Making tempering for khamang kakdi
- Heat oil in a tadka pan or small pan. Keep heat to a low. Add mustard seeds and let them crackle.
- When the mustard seeds finish crackling, add curry leaves (chopped or whole). Stir and then switch off the heat.
- Pour the tempering mixture in the cucumber mixture.
- Mix very well. Now you can keep the khamang kakdi mixture in the fridge for a couple of hours if not serving immediately.
- Just before serving add sugar and salt as per taste.

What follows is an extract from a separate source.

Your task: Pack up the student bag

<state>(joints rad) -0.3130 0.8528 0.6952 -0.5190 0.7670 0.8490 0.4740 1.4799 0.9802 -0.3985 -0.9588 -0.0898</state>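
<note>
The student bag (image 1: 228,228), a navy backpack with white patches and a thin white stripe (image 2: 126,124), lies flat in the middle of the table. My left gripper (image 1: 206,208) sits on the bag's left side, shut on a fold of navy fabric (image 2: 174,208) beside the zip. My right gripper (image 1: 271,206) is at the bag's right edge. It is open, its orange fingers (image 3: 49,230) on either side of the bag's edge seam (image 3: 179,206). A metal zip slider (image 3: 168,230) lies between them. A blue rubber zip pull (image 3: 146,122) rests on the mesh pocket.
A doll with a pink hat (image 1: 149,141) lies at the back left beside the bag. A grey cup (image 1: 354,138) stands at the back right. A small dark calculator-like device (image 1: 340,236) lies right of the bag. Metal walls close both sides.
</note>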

- Mix well and then serve khamang kakdi. You can garnish with some coriander leaves while serving.
Notes
- Use tender, fresh cucumber. Do not use cucumbers that have become mature and are ripened or taste sour or tangy or bitter.
- If you prefer less seeds in cucumber, you can choose to make this salad with English Cucumber.

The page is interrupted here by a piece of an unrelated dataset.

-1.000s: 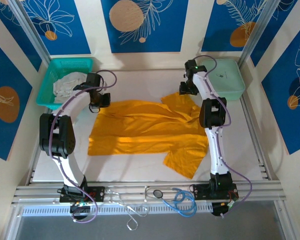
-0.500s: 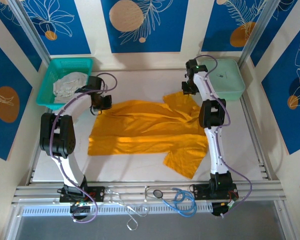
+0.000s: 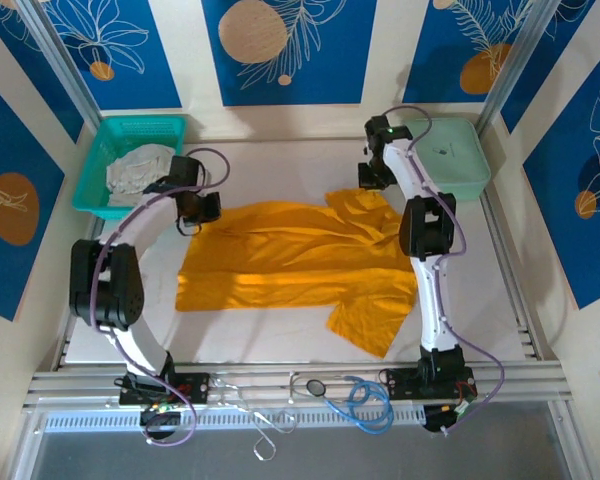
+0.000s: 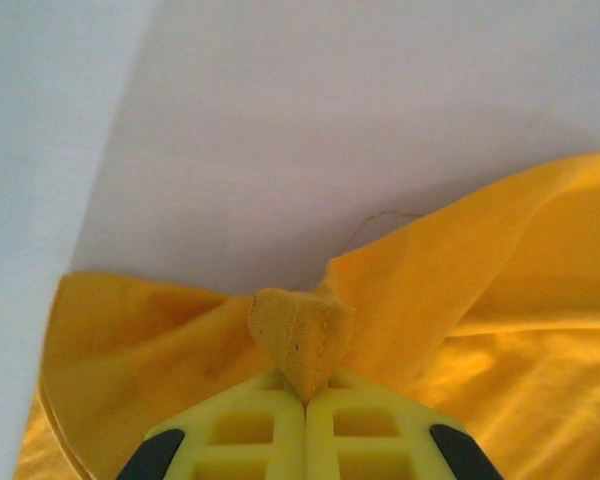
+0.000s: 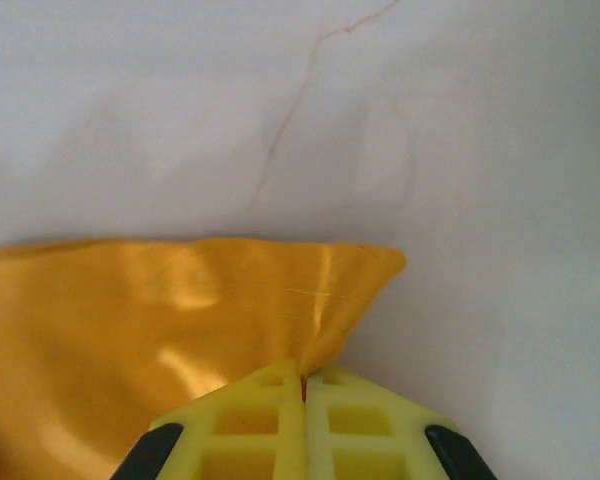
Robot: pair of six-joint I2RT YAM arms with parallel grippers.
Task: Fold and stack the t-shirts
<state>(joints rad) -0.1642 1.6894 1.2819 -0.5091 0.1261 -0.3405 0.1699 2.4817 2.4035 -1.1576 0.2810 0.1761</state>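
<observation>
A white worktop [image 3: 280, 165] is enclosed by leaf-printed blue panels [image 3: 330, 70]. The mustard-orange t-shirt [image 3: 280, 265] is spread flat at its middle, long axis running left to right, hem to the left and sleeves to the right. Its far-left hem corner is pinched by the left end effector [image 4: 304, 400], jaws pressed together. The far sleeve's edge is pinched likewise by the right end effector [image 5: 304, 378]. The pale garment [image 3: 135, 170] is bundled in the teal basket [image 3: 140, 122] at far left.

Teal basket [image 3: 130, 128], mint-green case [image 3: 458, 160]
</observation>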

- Make sure to squeeze the juices of the cucumber, so that the salad does not become soggy or has liquids in it.
- You can make the tempering in any neutral flavored oil. Sunflower oil or peanut oil can also be used.
- If you already have pre-roasted peanuts, then you can skip the step of roasting peanuts in the recipe.
- Instead of peanuts, you can opt to add some roasted cashews, pistachios or almonds.
- You can refrigerate this salad for a couple of hours before serving. Place it in a covered container and mix in with salt and sugar while serving.
Nutrition Information
Show DetailsNutrition Facts
Serving: 3Serving
Amount Per Serving
Calories 158 kcal
% Daily Value*
| Calories | 158kcal | 8% |
| Carbohydrates | 8g | 3% |
| Protein | 4g | 8% |
| Fat | 13g | 20% |
| Saturated Fat | 3g | 15% |
| Polyunsaturated Fat | 2g | 12% |
| Monounsaturated Fat | 7g | 35% |
| Sodium | 829mg | 35% |
| Potassium | 231mg | 5% |
| Fiber | 3g | 12% |
| Sugar | 3g | 6% |
| Vitamin A | 161IU | 3% |
| Vitamin B1 (Thiamine) | 1mg | |
| Vitamin B2 (Riboflavin) | 1mg | |
| Vitamin B3 (Niacin) | 29mg | |
| Vitamin B6 | 1mg | |
| Vitamin C | 52mg | 58% |
| Vitamin E | 3mg | |
| Vitamin K | 7µg | |
| Calcium | 32mg | 3% |
| Vitamin B9 (Folate) | 307µg | |
| Iron | 1mg | 6% |
| Magnesium | 37mg | 9% |
| Phosphorus | 75mg | |
| Zinc | 1mg |
* Percent Daily Values are based on a 2,000 calorie diet.